The private Bill presently before the Scottish Parliament seeks expressly to “remove these restrictions [imposed by Sir William] permanently so that items can be lent and borrowed more freely”. It was explained to us that the purpose of increasing borrowing into the Burrell was to enable curators to put on special exhibitions that would set the Collection’s works into a wider and more scholarly context. However, this proposed move towards what is by now a near universal museum practice is itself problematic because it threatens to disrupt the present unique and very special character of the Collection as bequeathed and as has survived since the museum was opened in 1983 (see below).

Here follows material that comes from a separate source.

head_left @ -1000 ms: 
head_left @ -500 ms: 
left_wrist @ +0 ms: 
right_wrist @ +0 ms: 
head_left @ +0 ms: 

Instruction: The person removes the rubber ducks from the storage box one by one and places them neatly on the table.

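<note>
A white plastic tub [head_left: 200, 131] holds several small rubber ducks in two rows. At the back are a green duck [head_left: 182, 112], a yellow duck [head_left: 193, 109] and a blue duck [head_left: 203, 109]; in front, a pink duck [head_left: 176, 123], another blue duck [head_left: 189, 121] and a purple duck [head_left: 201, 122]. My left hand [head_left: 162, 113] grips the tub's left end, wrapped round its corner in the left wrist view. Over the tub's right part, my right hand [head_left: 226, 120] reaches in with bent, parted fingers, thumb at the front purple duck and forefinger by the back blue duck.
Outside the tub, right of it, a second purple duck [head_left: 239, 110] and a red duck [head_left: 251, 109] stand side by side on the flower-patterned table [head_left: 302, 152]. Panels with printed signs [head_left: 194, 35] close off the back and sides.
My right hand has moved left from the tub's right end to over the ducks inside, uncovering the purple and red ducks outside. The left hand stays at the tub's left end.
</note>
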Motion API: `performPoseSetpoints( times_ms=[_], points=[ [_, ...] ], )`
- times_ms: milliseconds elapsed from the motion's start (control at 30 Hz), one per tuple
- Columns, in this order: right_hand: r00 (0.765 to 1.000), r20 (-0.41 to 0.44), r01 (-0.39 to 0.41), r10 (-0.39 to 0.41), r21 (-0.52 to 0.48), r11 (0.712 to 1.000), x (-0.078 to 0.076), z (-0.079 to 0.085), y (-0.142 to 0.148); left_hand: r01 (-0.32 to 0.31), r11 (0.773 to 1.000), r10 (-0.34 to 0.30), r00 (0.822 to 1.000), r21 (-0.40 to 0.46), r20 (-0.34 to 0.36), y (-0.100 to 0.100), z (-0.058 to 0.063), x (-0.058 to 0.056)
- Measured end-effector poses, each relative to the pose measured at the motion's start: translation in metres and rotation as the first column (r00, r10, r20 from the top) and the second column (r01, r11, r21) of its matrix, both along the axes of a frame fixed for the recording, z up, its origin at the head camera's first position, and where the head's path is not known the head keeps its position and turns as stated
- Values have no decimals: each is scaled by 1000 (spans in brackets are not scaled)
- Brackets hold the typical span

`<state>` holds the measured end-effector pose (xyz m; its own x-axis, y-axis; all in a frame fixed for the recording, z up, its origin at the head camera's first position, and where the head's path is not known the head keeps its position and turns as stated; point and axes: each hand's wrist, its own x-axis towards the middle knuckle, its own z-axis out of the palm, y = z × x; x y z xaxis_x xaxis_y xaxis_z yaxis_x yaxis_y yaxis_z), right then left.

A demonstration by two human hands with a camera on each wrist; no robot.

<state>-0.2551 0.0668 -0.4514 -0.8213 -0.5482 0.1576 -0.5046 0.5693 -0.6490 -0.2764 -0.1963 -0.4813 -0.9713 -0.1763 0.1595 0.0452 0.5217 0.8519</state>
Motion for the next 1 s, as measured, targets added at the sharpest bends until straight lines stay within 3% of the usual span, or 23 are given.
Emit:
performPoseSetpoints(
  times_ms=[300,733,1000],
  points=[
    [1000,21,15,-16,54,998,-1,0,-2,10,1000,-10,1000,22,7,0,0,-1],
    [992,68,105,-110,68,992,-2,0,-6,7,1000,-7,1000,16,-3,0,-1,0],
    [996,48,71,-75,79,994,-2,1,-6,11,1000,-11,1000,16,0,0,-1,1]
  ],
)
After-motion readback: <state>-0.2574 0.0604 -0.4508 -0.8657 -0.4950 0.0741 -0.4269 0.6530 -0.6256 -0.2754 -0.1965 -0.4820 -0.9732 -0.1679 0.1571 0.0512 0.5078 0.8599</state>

The hearings on 19 September were filmed and have been placed in full on YouTube. In the first hearing, the Chair of the Burrell Trustees, Sir Peter Hutchison, and the legal agent of the Trustees, Mr Robert Taylor, presented a case for overturning Burrell’s overseas loans prohibition on a variety of grounds that taken together would cede to Glasgow Life permission to conduct the borrowing and lending policies of the Burrell Collection without hindrance. Both witnesses expressed confidence that a proposed new lending code that has been agreed between Glasgow Life and the Burrell trustees offers sufficient safeguards to “mitigate” (but note, not eliminate) the enduring risks of foreign travel. It was alarming when Sir Peter indicated that while, presently and in compliance with Burrell’s repeatedly asserted wishes and conditions, it is the case that entire categories of vulnerable objects (such as tapestries and pastels) are specifically excluded from permission to travel even within the UK, let alone abroad, in the future (were the Bill to be approved), consideration of what might be loaned both in the UK and abroad would be made not by categories of artefacts but on a “case by case”, object by object basis. This would be done under the provisions of the new lending code which is designed to “harmonise” the collection and to “treat [it] as a single entity”. The justification offered for this radical overturning of previously respected conditions is that within what are recognised as highly vulnerable categories a range of conditions exists in which individual works can vary from great fragility to robust good health. We challenged that notion strongly during the second session and note that in the first session, the Committee’s Convener, Joan McAlpine, pointed out that when the Committee’s members visited the Burrell they had been advised by a textiles conservator how and why textiles are so peculiarly unsuited to the risks of travel.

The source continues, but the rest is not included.